To test for the interaction between Vpu monomers, the full-length and truncated vpu genes were subcloned into the yeast two-hybrid expression vectors as fusions to the GAL4 DNA-binding domain (BD) and activation domain (AD). The expression of the full-length or truncated Vpu fusion proteins from these constructs was verified by T7 RNA polymerase mediated coupled in vitro transcription-translation (data not shown). The yeast two-hybrid assays were performed in S. cerevisiae AH109 cells as described in Materials and Methods. A representative set of plates is shown in Fig. 2A. All transformants grew on nonselective yeast extract-peptone-dextrose (YPD) plates (panel 2). Single transformants and all cotransformants containing AD-Vpu grew on SD/L- plates (panel 3); similarly, those containing BD-Vpu grew on SD/T- plates (panel 4) and cotransformants grew on SD/LT- plates (panel 5). Cotransformants that contain interacting protein pairs fused to AD and BD can transactivate the HIS3 gene resulting in growth on SD/LTH- plates. The growth of AD-Vpu/BD-Vpu cotransformants on a SD/LTH- plate (panel 6) showed homodimerization of the Vpu protein. Colonies were transferred to a nitrocellulose filter and a β-galactosidase filter assay was carried out. The presence of β-galactosidase activity only in the positive control and AD-Vpu/BD-Vpu cotransformants (panel 7) further confirmed the Vpu-Vpu interaction.
Figure 2

Yeast two-hybrid analysis. (A) Representative plates showing homotypic interactions of the R5-Vpu protein. The first panel shows the template for the remaining panels that in turn show transformants streaked in each section of the indicated plates. Growth is seen as light streaks on a dark background, except in the β-galactosidase filter assay where signal is seen as dark streaks on a light background. (B) Complete results for the entire screen using NL-Vpu and R5-Vpu full-length, transmembrane domain and cytoplasmic domain fusions to the Gal4 protein DNA-binding domain (BD) or activation domain (AD). Growth (+) or no growth (-) of transformants on various media is shown. LTH-3AT represents growth on SDLeu- Trp-His- plates containing 20 mM 3-amino-1,2,3-triazole. The β-galactosidase filter assay results are indicated as + or - and the liquid β-galactosidase assay values are shown in parentheses as an average of two independent measurements. Various negative and positive controls are also shown.

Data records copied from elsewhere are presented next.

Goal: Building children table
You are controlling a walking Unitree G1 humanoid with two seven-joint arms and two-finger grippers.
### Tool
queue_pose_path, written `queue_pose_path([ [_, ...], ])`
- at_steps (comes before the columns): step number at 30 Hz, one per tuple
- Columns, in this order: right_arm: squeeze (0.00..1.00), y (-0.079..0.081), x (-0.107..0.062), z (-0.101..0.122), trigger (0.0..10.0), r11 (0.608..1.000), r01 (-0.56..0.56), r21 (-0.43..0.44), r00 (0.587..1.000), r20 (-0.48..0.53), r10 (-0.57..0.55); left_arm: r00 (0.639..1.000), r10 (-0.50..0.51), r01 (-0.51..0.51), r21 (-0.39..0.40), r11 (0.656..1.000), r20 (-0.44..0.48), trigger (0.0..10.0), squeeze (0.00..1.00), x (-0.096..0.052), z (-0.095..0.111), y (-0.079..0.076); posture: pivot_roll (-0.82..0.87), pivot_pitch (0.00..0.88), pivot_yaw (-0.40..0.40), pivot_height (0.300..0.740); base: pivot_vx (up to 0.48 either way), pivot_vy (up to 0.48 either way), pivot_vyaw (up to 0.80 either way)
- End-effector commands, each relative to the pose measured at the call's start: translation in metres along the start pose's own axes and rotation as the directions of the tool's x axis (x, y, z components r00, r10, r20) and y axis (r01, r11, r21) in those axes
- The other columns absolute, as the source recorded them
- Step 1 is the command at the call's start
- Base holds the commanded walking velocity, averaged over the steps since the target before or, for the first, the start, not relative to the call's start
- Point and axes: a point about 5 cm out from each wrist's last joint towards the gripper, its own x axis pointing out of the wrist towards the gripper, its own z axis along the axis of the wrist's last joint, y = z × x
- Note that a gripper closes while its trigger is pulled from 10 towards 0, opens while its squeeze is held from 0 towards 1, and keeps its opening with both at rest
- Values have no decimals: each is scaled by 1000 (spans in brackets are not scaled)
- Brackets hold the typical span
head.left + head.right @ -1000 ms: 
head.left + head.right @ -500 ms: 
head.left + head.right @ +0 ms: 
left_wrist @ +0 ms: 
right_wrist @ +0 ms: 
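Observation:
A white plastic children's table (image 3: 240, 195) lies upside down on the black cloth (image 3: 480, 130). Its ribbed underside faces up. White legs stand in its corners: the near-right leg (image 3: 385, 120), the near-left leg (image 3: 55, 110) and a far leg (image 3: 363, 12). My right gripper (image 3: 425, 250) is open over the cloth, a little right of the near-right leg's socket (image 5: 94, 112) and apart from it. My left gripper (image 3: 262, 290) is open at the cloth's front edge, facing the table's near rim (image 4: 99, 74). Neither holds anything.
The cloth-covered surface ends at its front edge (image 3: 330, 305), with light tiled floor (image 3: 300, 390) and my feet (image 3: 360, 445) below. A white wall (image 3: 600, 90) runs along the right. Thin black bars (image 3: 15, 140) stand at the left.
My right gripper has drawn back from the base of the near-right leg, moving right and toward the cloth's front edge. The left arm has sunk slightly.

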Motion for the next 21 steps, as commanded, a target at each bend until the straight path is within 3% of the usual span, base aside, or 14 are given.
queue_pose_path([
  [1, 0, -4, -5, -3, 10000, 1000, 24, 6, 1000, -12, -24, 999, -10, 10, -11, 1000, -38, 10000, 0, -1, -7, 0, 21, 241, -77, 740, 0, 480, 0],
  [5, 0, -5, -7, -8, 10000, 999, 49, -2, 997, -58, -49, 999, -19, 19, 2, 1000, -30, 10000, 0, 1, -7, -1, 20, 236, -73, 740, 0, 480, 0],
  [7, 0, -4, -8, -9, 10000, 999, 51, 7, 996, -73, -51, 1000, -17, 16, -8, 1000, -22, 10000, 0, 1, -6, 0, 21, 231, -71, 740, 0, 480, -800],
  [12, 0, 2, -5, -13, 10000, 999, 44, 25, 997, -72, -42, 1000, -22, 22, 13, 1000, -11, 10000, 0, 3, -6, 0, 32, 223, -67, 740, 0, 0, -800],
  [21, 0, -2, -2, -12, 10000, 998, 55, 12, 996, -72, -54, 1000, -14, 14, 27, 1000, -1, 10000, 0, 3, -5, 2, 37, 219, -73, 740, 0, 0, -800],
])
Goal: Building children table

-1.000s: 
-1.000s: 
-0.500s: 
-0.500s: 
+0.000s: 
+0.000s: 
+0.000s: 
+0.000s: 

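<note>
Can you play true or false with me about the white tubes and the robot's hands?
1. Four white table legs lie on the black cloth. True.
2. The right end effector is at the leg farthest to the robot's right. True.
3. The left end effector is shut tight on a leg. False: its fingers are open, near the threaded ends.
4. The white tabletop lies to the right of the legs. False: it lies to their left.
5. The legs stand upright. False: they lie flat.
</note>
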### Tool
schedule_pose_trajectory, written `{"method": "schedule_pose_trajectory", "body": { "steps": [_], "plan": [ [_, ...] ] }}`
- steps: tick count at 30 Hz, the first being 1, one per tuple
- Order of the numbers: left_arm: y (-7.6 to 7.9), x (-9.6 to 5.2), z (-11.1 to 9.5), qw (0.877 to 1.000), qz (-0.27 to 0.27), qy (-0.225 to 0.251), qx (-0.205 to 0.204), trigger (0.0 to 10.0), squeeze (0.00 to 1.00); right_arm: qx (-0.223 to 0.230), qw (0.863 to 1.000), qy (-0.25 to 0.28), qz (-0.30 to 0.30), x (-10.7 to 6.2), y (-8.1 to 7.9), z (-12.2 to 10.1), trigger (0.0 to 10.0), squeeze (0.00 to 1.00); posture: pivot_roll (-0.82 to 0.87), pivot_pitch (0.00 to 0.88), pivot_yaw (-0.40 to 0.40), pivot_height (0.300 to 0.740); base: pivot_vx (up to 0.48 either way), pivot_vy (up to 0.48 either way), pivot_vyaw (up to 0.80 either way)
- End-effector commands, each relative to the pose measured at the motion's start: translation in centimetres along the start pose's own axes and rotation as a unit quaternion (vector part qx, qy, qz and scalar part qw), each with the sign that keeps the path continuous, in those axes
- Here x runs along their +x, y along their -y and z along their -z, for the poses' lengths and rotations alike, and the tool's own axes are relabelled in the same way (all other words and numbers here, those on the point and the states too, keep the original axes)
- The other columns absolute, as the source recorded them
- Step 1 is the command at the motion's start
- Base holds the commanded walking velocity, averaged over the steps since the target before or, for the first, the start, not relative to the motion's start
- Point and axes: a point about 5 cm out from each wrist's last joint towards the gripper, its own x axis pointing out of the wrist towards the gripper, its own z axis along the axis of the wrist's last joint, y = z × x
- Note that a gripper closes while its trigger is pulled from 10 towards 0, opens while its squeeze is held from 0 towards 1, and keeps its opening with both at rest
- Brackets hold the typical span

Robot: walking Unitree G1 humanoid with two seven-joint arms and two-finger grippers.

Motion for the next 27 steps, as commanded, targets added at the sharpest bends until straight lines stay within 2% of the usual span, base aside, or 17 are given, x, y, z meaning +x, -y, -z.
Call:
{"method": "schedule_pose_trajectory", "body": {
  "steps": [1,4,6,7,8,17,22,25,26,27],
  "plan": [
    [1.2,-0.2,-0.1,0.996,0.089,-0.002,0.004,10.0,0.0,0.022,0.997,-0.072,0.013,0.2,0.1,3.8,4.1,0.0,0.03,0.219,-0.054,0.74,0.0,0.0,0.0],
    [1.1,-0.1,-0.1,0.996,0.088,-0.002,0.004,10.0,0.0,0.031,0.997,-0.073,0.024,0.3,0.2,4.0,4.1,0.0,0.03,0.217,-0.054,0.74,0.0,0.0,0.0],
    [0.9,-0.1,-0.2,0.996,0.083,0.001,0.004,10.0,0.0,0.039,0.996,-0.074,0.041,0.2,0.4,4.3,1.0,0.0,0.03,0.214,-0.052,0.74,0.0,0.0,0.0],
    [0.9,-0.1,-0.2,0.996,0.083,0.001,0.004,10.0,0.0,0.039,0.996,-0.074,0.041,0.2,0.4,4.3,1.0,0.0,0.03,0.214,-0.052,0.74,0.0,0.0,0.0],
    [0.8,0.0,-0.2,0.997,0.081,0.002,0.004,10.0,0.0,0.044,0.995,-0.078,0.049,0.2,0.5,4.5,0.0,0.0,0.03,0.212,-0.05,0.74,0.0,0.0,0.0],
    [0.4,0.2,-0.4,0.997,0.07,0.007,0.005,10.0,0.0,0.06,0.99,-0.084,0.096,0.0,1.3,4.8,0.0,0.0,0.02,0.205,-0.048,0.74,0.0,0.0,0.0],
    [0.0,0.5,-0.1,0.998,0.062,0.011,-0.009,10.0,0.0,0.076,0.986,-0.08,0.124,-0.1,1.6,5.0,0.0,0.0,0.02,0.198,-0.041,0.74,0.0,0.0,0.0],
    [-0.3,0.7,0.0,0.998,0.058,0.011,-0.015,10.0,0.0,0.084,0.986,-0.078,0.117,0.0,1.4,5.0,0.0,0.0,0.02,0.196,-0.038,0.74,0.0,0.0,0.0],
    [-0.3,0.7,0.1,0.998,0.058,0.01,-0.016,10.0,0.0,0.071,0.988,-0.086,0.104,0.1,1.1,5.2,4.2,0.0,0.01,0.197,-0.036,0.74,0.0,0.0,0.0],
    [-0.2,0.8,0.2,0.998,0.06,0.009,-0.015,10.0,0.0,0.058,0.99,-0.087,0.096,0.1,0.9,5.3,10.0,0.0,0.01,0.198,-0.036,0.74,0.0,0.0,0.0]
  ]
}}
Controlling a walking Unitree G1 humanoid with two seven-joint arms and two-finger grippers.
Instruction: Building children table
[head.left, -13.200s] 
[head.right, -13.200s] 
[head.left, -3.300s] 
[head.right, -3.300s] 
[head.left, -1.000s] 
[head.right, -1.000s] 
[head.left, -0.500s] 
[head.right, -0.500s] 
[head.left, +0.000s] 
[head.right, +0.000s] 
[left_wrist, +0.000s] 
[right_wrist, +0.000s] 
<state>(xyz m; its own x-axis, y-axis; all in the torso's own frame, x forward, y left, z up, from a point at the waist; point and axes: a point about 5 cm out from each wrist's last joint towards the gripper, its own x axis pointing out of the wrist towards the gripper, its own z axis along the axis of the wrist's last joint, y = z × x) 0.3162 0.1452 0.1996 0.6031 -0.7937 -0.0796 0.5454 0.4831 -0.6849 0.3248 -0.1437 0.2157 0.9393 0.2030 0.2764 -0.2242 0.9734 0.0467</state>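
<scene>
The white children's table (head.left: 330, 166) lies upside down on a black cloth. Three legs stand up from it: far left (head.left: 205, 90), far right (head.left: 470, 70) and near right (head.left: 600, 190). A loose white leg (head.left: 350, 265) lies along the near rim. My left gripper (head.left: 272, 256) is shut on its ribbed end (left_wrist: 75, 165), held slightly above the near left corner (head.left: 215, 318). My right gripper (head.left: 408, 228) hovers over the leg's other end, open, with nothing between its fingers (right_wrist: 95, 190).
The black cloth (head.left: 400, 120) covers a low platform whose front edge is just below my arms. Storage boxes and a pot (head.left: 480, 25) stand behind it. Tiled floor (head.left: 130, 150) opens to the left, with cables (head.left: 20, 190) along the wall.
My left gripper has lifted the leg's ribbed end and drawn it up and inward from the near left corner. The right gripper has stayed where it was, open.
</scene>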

A more extensive screen, whose results are summarized in Fig. 2B, was carried out as above. Both NL Vpu and R5 Vpu showed homotypic interactions. Further, the NL Vpu and R5 Vpu proteins interacted with each other. All these interactions were found to depend upon the TM domains, but not on the cytoplasmic domains of Vpu. The transformants were grown in the presence of 20 mM 3-aminotriazole (3AT) to further confirm the specificity and strength of the interactions. All cotransformants that grew on SD/LTH- plates also grew on SD/LTH- 3AT plates. Compared to the positive control (BD/SNF1+AD/SNF4), the semi-quantitative liquid β-galactosidase assay showed reasonably strong interactions between the full-length Vpu proteins and slightly weaker interactions between their TM domains. The values were higher for homologous interactions (NL vs NL and R5 vs R5) as opposed to heterologous interactions (NL vs R5). A variety of negative controls showed no interaction and only background β-galactosidase activity.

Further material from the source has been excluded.